*** Begin section ***
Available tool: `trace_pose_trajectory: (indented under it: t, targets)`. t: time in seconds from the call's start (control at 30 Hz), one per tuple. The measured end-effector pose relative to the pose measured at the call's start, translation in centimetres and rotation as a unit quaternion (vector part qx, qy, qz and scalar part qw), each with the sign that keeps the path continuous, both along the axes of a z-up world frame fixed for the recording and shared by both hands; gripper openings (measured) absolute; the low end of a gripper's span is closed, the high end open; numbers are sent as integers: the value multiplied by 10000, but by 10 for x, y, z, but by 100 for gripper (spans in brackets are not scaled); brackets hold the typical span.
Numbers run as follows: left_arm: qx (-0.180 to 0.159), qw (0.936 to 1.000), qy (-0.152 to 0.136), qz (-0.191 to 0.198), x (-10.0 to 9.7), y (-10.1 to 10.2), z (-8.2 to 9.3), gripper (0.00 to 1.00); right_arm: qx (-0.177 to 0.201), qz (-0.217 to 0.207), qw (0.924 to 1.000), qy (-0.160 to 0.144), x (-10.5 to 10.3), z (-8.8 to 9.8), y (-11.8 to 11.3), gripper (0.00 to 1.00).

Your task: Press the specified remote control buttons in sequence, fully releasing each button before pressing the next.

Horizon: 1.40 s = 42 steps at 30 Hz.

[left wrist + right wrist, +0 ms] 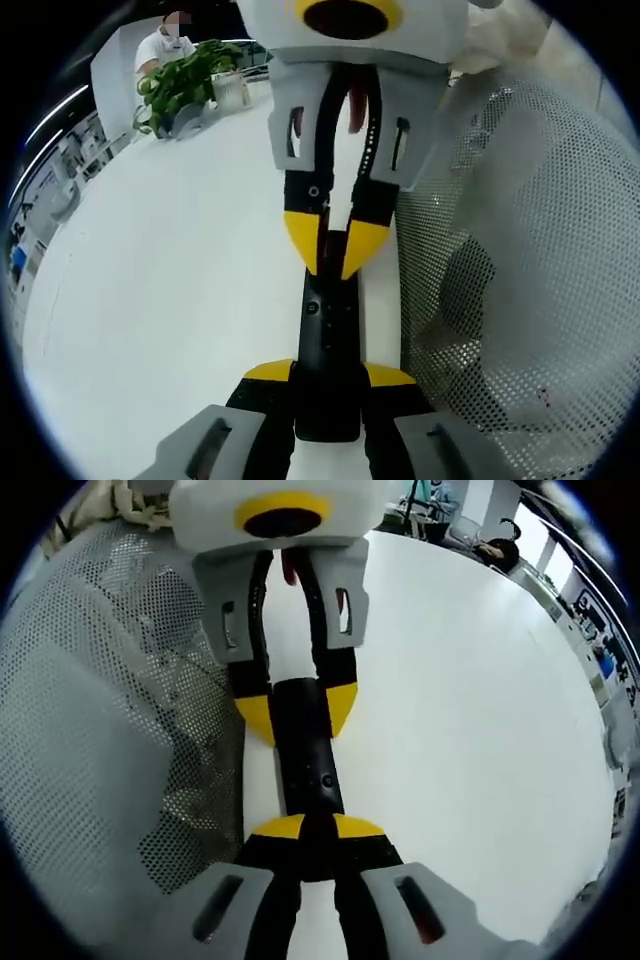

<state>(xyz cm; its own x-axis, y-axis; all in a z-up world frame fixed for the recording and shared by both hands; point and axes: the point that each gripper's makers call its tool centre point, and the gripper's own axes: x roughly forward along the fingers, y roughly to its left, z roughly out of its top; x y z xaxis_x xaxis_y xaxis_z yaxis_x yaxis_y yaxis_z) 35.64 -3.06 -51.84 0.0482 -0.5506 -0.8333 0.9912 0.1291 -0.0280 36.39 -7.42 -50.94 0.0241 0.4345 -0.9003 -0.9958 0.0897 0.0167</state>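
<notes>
A: Where was the remote [327,345]?
B: Between the left tongs [328,373], clamped tight. The right tongs [307,827] were pinched together, tips on it.
A: Best push gently, then lift right off.

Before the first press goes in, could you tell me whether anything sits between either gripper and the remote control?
Nothing visible does. The left gripper is already closed around one end of the black remote control, and the right gripper has its yellow tips closed together over the other end. The white mesh cloth lies beside them, not between.
</notes>
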Motion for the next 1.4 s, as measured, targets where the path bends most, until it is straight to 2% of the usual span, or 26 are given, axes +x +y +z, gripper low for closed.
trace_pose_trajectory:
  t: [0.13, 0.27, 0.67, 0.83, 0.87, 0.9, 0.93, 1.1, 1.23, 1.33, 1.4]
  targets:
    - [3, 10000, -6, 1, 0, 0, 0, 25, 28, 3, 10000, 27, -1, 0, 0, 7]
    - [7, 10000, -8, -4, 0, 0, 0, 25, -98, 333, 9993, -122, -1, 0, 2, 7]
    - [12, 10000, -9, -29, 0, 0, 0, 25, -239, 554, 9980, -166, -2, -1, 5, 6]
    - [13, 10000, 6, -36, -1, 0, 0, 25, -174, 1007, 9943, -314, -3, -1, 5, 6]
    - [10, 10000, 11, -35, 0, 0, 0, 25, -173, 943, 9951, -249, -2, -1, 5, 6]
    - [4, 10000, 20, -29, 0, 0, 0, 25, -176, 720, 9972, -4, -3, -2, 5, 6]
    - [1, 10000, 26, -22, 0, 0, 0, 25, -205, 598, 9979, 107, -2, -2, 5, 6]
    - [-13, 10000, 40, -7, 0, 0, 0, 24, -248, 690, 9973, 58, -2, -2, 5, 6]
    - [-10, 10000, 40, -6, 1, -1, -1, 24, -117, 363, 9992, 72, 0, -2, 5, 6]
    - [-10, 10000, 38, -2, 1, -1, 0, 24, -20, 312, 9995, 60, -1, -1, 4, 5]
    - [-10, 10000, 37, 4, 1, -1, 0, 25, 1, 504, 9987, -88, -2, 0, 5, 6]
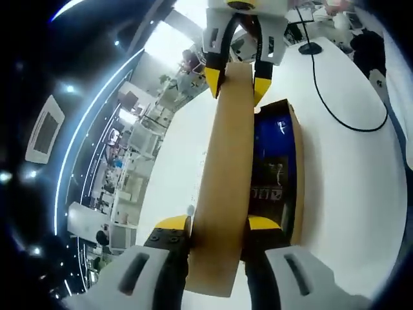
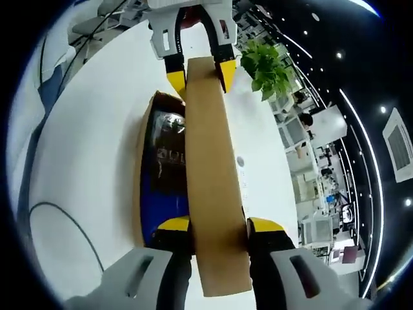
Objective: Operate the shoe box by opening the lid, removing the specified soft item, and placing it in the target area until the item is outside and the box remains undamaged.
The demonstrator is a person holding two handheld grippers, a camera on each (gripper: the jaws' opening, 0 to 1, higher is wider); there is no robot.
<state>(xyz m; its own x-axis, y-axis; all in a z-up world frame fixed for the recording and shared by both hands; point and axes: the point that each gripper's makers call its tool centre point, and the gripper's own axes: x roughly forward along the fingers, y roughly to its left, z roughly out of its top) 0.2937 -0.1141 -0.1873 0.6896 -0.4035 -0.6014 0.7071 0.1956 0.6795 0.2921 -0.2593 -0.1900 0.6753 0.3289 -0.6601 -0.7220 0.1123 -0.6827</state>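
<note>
Two grippers hold the lid [image 1: 222, 174] of the shoe box between them, one at each end, and it is raised clear of the box [image 1: 298, 174], which sits open on the white desk [image 1: 352, 194]. In the left gripper view the left gripper [image 1: 218, 227] clamps the near end of the brown cardboard lid at 6 o'clock, while the right gripper [image 1: 237, 81] pinches the far end at 12 o'clock. The right gripper view mirrors this: the right gripper [image 2: 219, 229] grips at 6 o'clock and the left gripper [image 2: 200, 72] closes on the far end at 12 o'clock.

By my reading the opening step is about done: the lid is off and held edge-on over the box. Still left are setting the lid aside, taking out the soft item and placing it in the target area. No target area can be made out.

Inside the box lies something blue and black [image 1: 274, 158], at 3 o'clock of the lid in the left gripper view and at 9 o'clock [image 2: 169, 174] in the right gripper view; whether it is the soft item I cannot tell.

The left gripper view adds a black cable [image 1: 335, 103] curling across the desk at 2 o'clock. The right gripper view instead brings in a green potted plant [image 2: 268, 68] at 1 o'clock and another loop of cable [image 2: 61, 223] at 8 o'clock.
</note>
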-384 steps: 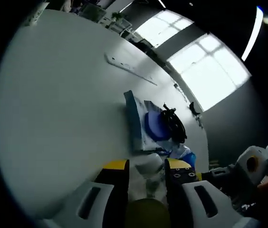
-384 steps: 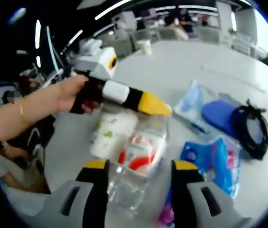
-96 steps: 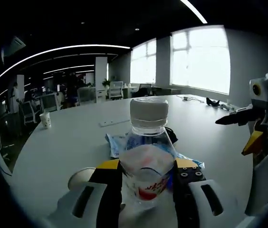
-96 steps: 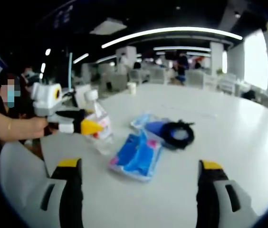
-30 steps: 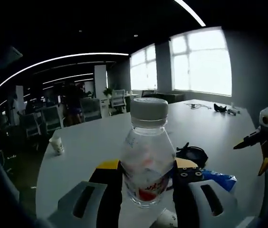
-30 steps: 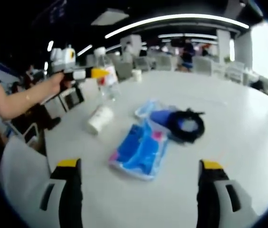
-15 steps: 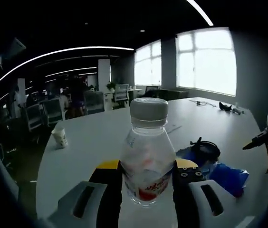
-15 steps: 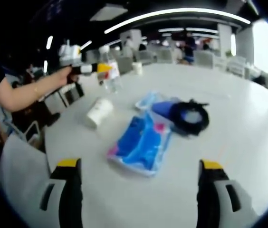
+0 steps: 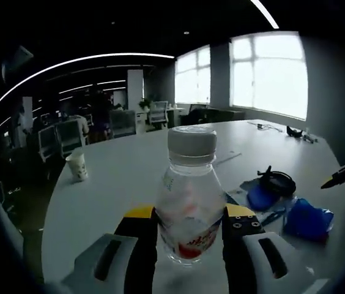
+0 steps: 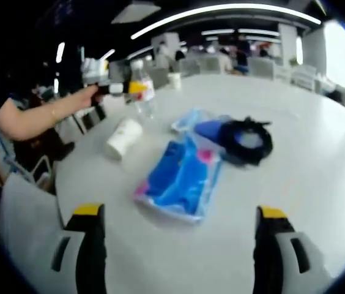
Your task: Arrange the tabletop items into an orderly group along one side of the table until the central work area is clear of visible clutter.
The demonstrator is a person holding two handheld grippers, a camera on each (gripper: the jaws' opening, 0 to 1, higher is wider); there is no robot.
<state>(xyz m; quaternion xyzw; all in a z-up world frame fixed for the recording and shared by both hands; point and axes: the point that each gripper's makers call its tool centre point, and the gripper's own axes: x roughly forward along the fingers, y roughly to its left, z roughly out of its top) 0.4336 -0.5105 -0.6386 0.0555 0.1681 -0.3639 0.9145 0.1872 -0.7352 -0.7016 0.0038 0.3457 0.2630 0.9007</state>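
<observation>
At the far left of the left gripper view one paper cup [image 9: 77, 166] was seen upright on the worktop [image 9: 117, 184]. At centre, one clear bottle [image 9: 189, 195] with a white cap was gripped at its lower body by the left tongs [image 9: 189, 215], clenched on it and held upright. It was judged light, nearly empty, thin-walled and slick, best held low on the body without crushing. To the right, one black cable coil [image 9: 275, 182] and one blue packet [image 9: 307, 218] were counted. In the right gripper view, one white cup [image 10: 123, 137] lay tipped at the left, one blue packet [image 10: 178, 178] at centre, soft and crinkly, best pinched at an edge. The right tongs [image 10: 177, 234] were spread wide, grasping nothing.
</observation>
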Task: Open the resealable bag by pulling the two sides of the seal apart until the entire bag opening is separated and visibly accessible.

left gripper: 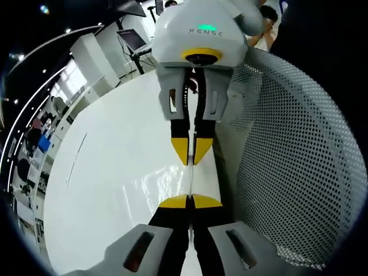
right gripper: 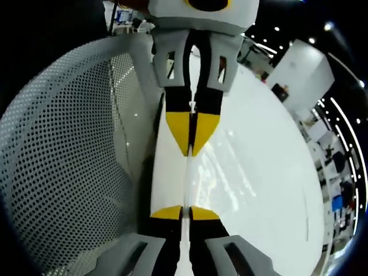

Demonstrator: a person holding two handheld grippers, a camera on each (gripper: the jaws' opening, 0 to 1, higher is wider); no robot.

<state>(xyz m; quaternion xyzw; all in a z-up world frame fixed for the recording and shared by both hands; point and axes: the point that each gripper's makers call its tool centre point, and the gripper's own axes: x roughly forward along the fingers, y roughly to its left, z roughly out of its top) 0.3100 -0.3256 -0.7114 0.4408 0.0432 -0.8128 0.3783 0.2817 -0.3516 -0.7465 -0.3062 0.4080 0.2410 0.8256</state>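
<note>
Views face each other, close, sharing bag (left gripper: 190, 178)

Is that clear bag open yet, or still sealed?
Still sealed: the bag's top edge is one thin line, pinched between the left gripper and right gripper.

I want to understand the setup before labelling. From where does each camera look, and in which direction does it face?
Left gripper view: rides on the left gripper, looking along its jaws at the right gripper facing it, over the white table, with the perforated basket to its right.
Right gripper view: rides on the right gripper, facing the left gripper, with the basket to its left.
Shared: both grippers pinching the clear bag edge, table, basket.
</note>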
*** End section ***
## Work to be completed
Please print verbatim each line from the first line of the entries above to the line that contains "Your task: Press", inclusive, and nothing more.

## Exercise output
Available tool: `trace_pose_trajectory: (indented under it: t, targets)`. t: time in seconds from the call's start (control at 30 Hz), one per tuple. The measured end-effector pose relative to the pose measured at the call's start, translation in centimetres and rotation as a unit quaternion (vector part qx, qy, qz and scalar part qw), each with the sign that keeps the path continuous, both along the axes of a z-up world frame fixed for the recording and shared by both hands; gripper openings (measured) absolute; the low end of a gripper's span is closed, the high end open; numbers are sent as integers: the value multiplied by 10000, but by 10 for x, y, z, but by 100 for gripper (spans in brackets are not scaled); brackets hold the typical span.
Numbers run as follows: left_arm: qx (-0.180 to 0.159), qw (0.936 to 1.000), qy (-0.152 to 0.136), qz (-0.191 to 0.198), x (-10.0 to 9.7), y (-10.1 to 10.2), z (-8.2 to 9.3), gripper (0.00 to 1.00); right_arm: qx (-0.177 to 0.201), qz (-0.217 to 0.207), qw (0.924 to 1.000), qy (-0.160 to 0.144), x (-10.5 to 10.3), z (-8.8 to 9.8), y (-11.8 to 11.3), gripper (0.00 to 1.00).

Your task: Press the specified remote control buttons in sequence, fully releasing each button before pressing the next.

This output requires no further additions.